D’ailleurs, s’il est bien riche et très drôle, ce « trop plein » peut être aussi sa faiblesse, car « En même temps » a tendance à s’étirer sur sa fin, et pour le coup, alors qu’il avait été très bien dosé jusque-là, dans ses dernières minutes, il en fait trop et c’est quelque peu dommage, en même temps, il n’y a pas de quoi gâcher la fête non plus.

Si le film fonctionne très bien aussi, c’est grâce à son duo de comédiens très collés serrés. Hilarant de bout en bout, Jonathan Cohen en maire d’extrême droite ou presque, avec comme inspiration Laurent Wauquiez, est tordant d’opportunisme et de fourberies. Quant à Vincent Macaigne en maire écolo à tendance Yannick Jadot, ses engagements, son envie de politique juste et sans triche, et ses contradictions, le rendent lui aussi tordant. Alors voir et surtout suivre ces deux oppositions, que ce soit en termes de jeu, mais aussi de politique, collées l’un à l’autre, il y a tout pour nous offrir du culte. On ajoutera à ce décor, le trio de féministes abusives, diaboliquement incarnées par India Hair, Jehnny Beth et Doully, l’une des « présentatrices » de Groland depuis 2020, qui fait ici ses premiers pas sur grand écran. S’en suit après la famille Kervern et Delépine qu’on prend toujours plaisir à voir, Yolande Moreau, Anna Mouglalis, et quelques nouveaux, Leaticia Dosch et François Damiens.
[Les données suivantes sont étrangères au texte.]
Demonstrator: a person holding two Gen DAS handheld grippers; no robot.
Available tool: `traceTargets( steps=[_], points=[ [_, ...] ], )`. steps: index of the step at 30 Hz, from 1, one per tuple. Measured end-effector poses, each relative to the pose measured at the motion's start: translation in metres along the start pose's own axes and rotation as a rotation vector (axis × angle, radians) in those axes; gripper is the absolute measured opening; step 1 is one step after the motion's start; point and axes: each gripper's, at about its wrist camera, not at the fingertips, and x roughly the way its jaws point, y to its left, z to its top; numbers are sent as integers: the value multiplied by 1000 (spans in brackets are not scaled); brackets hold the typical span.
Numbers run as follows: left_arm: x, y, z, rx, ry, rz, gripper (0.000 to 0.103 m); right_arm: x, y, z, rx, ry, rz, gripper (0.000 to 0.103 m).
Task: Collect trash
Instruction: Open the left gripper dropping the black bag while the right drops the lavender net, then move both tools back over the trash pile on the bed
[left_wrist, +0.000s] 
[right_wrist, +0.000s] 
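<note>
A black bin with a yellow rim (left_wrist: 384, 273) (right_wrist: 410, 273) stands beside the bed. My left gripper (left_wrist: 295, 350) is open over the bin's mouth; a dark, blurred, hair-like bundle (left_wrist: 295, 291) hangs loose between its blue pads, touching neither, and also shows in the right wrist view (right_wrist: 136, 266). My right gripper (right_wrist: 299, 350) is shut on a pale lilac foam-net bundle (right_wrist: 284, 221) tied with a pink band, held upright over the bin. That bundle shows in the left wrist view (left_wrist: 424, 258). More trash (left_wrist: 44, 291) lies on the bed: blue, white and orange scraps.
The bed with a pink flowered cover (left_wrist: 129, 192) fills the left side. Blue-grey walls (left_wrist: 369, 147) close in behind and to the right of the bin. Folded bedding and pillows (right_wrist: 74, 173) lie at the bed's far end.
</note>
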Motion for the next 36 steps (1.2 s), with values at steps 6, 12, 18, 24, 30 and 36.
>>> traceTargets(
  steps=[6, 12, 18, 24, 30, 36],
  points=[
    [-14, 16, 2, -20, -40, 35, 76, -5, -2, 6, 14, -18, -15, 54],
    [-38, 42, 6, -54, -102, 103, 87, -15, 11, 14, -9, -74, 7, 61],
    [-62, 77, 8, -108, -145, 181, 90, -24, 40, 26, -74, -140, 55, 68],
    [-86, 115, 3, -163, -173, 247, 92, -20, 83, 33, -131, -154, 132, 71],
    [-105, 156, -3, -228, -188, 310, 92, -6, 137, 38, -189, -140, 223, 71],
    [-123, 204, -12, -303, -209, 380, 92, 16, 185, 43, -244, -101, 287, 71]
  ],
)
Cette idée folle, voire même audacieuse, car il fallait oser faire un film comme celui-là avec une idée pareille, est donc une belle réussite de la part du duo de cinéastes français, qui livre-là une comédie politique qui tombe vraiment à pic. Tordante de bout en bout, même si elle s’étend un peu sur sa fin, « En même temps » est un film plein d’idées dans sa mise en scène. Le tout oscille entre acidité et caricature, les deux cinéastes continuant de sonder notre société, ses sujets, ses maux et ici, au-dessus de tout, ses politiques, avec leurs égos, leurs positions, leurs convictions, et c’est un vrai plaisir. Un plaisir d’autant plus fort avec Jonathan Cohen et Vincent Macaigne collés malgré eux. Assurément la comédie de la semaine.